BZOJ1706 cows Relay Race

This thing is good ideas.

The solution is taken into a matrix power adder min, like the multiplication into an addition, and is the same floyed. In this case, a matrix operation is equivalent to a shortest relaxation.

Process of building the matrix is ​​relatively simple and can be discrete, of course, below there is another better play, can learn from it.

#include<iostream>
#include<algorithm>
#include<cmath>
#include<cstring>
#include<cstdio>
#include<vector>
#include<set>
#include<map>
#include<queue>
#include<stack>
using namespace std;
int read(){
    int sum=0,f=1;char x=getchar();
    while(x<'0'||x>'9'){
        if(x=='-') f=-1;
        x=getchar();
    }while(x>='0'&&x<='9'){
        sum=sum*10+x-'0';
        x=getchar();
    }return sum*f;
}
int k,m,s,e,num;
int id[2000];
struct Matrix{
    int x[600][600];
    void add(int a,int b,int c){
        x[a][b]=c;
        return ;
    }
    friend Matrix operator * (Matrix a,Matrix b){
        Matrix c;
        memset(c.x,0x3f,sizeof(c.x));
        for(int i=1;i<=num;i++)
            for(int j=1;j<=num;j++)
                for(int k=1;k<=num;k++)
                    c.x[i][j]=min(c.x[i][j],a.x[i][k]+b.x[k][j]);
        return c;
    }
    void db(){
        cout<<endl;
        for(int i=1;i<=num;i++){
            for(int j=1;j<=num;j++)
                cout<<x[i][j]<<" ";
            cout<<endl;
        }
    }
    void put(int a,int b){
        printf("%d",x[a][b]);
        return ;
    }
}a;
void qpow(int k){
    Matrix c=a,b=a;
//    b.db();
    for(;k;k>>=1,b=b*b)
        if(k&1) c=c*b;
//    c.db();
    a=c;
}
int main(){
    k=read();m=read();s=read();e=read();
    memset(a.x,0x3f,sizeof(a.x));
    for(int i=1,x,y,z;i<=m;i++){
        z=read();x=read();y=read();
        id[x]=id[x]?id[x]:++num;
        id[y]=id[y]?id[y]:++num;
        a.add(id[x],id[y],z);
        a.add(id[y],id[x],z);
    }
//    a.db();
    qpow(k-1);
//    a.db();
    a.put(id[s],id[e]);
    return 0;
}

View Code

Such a play is made directly with the initial matrix, according to A ^n- = A * A ^{n-. 1-} done operation, since a start matrix is not clear who Yes.

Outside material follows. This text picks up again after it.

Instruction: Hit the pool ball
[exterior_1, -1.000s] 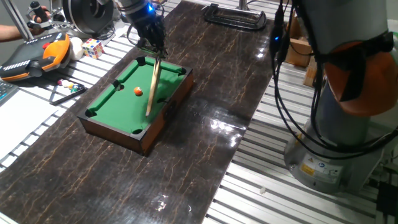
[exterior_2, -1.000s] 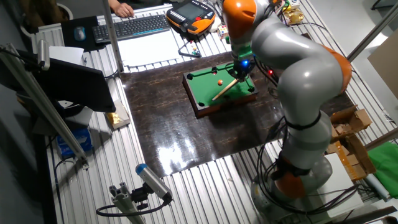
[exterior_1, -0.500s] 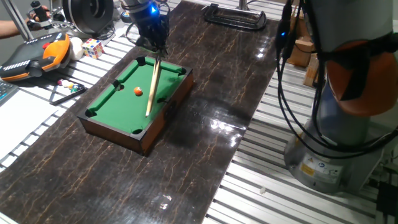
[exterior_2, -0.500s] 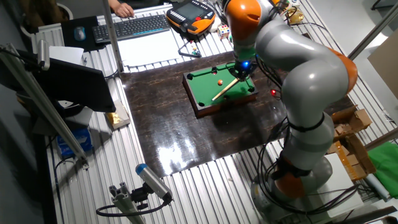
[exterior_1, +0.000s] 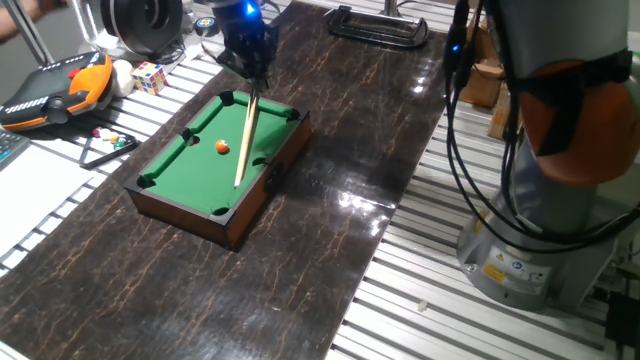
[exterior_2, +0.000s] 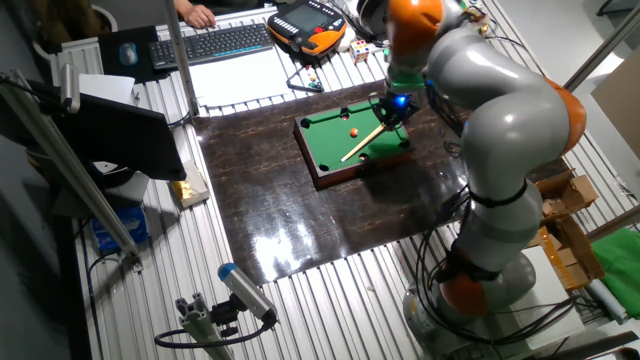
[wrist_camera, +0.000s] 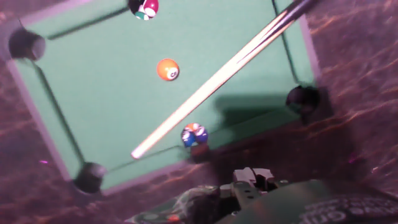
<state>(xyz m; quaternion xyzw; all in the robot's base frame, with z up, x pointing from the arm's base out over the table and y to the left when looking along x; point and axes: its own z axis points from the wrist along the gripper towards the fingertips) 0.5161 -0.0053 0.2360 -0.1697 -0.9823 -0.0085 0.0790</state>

Later figured out the reason why the previous matrix is so, is because the definition matrix is another matrix multiplication finish the matrix or the original matrix, the former is the reason why all the diagonal 1, because by matrix multiplication after this matrix to meet the matrix properties.

So the question is this matrix positive infinity matrix, because the matrix multiply any matrix or complete the original matrix (since taken min Well).